Registry Questionnaire Design and Data Standardization

When developing a registry questionnaire, it is useful to incorporate standardized data collection instruments where possible. Standardization will minimize some of the work of data collection, will increase the likelihood that data collected today will be compatible with data collected a few years from now, and will facilitate pooling of data between related registries and studies.

One way of standardizing data collection is to use scientifically validated survey instruments, such as the SF-36. Another approach is to use questions that others have used on a large scale. Here is a list of resources for potential questions and answers:

  • NHANES (National Health and Nutrition Examination Survey)
  • PROMIS (Patient-Reported Outcomes Measurement Information System)
  • PhenX (consensus measures for phenotypes and exposures)
  • dbGaP (database of Genotype and Phenotype)
  • PRISM (Patient Registry Item Specifications and Metadata for Rare Diseases)

You will also want to identify any questionnaires currently being used to collect information on your condition of interest. Your medical and scientific advisors can help you identify existing data collection instruments. You will also need to design your own questions to capture specific information required for your registry.

Developing your Registry Questionnaire

Detailed work is needed to build your survey instrument or data collection form. This planning phase, sometimes called pre-technical planning, is critical to developing your registry. Below are some things to consider when developing your registry questionnaire.

  • What information will you collect? Each registry is different, but many questionnaires collect medical information, participant demographics, lifestyle information, family history, genetic information, diagnosis/treatment information, and quality of life metrics.
  • Where will the information be stored? Every question and answer must have a place, as you can’t scribble in the margins on a web-form.
  • What questions will you ask?
  • What data type will you select for each answer? Specify answer choices and be explicit. If the answer is numeric, units will need to be specified. If text is required, there must be a text box to enter free text.
  • What format will you choose for each answer? Checkboxes are most appropriate when there can be more than one choice (e.g. race), while dropdowns are preferred when there can be only one choice (e.g. marital status). Radio buttons can be used instead of dropdown menus, but they often take up more space. Free text should be used sparingly, but is often necessary to enhance specific answers.

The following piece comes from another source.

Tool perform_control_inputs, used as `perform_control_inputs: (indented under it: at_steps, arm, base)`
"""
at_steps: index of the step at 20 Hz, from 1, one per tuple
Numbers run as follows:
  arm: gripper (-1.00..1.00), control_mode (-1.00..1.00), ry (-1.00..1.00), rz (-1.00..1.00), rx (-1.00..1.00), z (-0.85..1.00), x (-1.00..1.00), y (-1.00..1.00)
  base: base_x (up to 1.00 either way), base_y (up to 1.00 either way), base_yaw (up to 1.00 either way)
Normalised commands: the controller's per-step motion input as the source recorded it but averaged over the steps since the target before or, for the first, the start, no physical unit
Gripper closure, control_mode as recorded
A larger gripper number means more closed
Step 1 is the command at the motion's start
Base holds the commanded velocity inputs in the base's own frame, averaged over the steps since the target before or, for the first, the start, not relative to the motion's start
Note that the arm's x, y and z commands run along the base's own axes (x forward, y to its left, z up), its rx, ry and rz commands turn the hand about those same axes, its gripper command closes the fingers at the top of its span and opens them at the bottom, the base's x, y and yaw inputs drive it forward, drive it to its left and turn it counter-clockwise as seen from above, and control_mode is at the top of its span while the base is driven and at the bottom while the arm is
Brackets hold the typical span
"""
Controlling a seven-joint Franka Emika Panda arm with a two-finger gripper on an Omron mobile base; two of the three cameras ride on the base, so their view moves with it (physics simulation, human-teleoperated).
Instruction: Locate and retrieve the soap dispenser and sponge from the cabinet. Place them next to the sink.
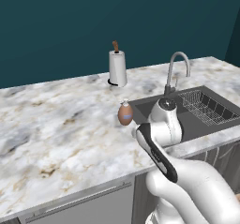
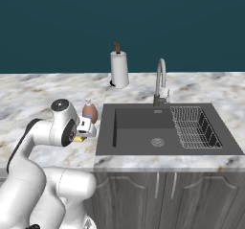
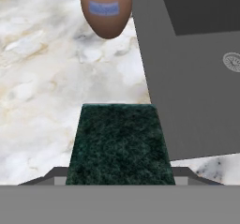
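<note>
The soap dispenser point(image 1: 125, 114) point(image 2: 89, 112) point(image 3: 106, 10) stands upright on the marble counter, just left of the sink point(image 1: 145, 107) point(image 2: 139, 132) point(image 3: 197, 92). My gripper point(image 2: 82, 132) point(image 3: 120, 176) hangs low over the counter in front of the bottle, by the sink's left rim. It is shut on the sponge point(image 3: 119, 145) point(image 2: 78, 139), whose dark green top lies between the fingers and whose yellow side peeks out under the hand. I cannot tell whether the sponge touches the counter. The cabinet is out of view.
A white paper-towel roll point(image 1: 117, 67) point(image 2: 119, 69) stands at the back of the counter. The chrome faucet point(image 1: 176, 68) point(image 2: 161, 79) rises behind the basin, and a wire rack point(image 1: 204, 106) point(image 2: 194, 126) fills its right half. Grey base cabinets point(image 2: 158, 194) run below.
</note>
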Motion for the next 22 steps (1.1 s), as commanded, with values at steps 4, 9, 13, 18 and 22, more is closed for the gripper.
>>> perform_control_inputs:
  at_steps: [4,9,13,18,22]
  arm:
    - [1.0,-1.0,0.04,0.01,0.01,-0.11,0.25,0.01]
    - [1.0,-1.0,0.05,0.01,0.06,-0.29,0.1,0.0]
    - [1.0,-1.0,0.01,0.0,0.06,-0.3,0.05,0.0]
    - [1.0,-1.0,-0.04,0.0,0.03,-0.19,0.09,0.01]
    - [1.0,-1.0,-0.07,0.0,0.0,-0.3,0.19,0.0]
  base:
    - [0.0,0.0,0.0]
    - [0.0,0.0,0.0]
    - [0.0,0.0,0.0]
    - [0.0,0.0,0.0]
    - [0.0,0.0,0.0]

Developing your registry questionnaire takes thoughtful planning, and there are significant benefits to having a well-designed questionnaire.

Participant vs. Provider-Entered Data

With any registry, it is important to determine who will enter data. This area has become a hot topic with strong opinions. Generally, data are entered by the participant, the provider, or the provider’s staff. This is influenced by the type of information collected and resources.

Research has shown that participants can accurately enter certain information, although complex information may be better obtained from the provider or the medical record. For example, participants often know if they have high cholesterol, high blood sugar, or hypertension, but they may not know the specific lab values. There are also many instruments that have been designed specifically to collect self-reported data (e.g. SF-36 Health Survey).

Resources may influence data entry, as providers usually need compensated to enter data. It is also possible to have providers verify specific information (e.g. diagnosis) or to have the participant release their medical records to the registry.

Whether you chose participant or provider-entered data, the questionnaire must be designed for the person entering the data. For example, if it is participant entered, it is helpful to define all medical terms. There is a place for both participant and provider-entered data, and many registries use a combination of the two.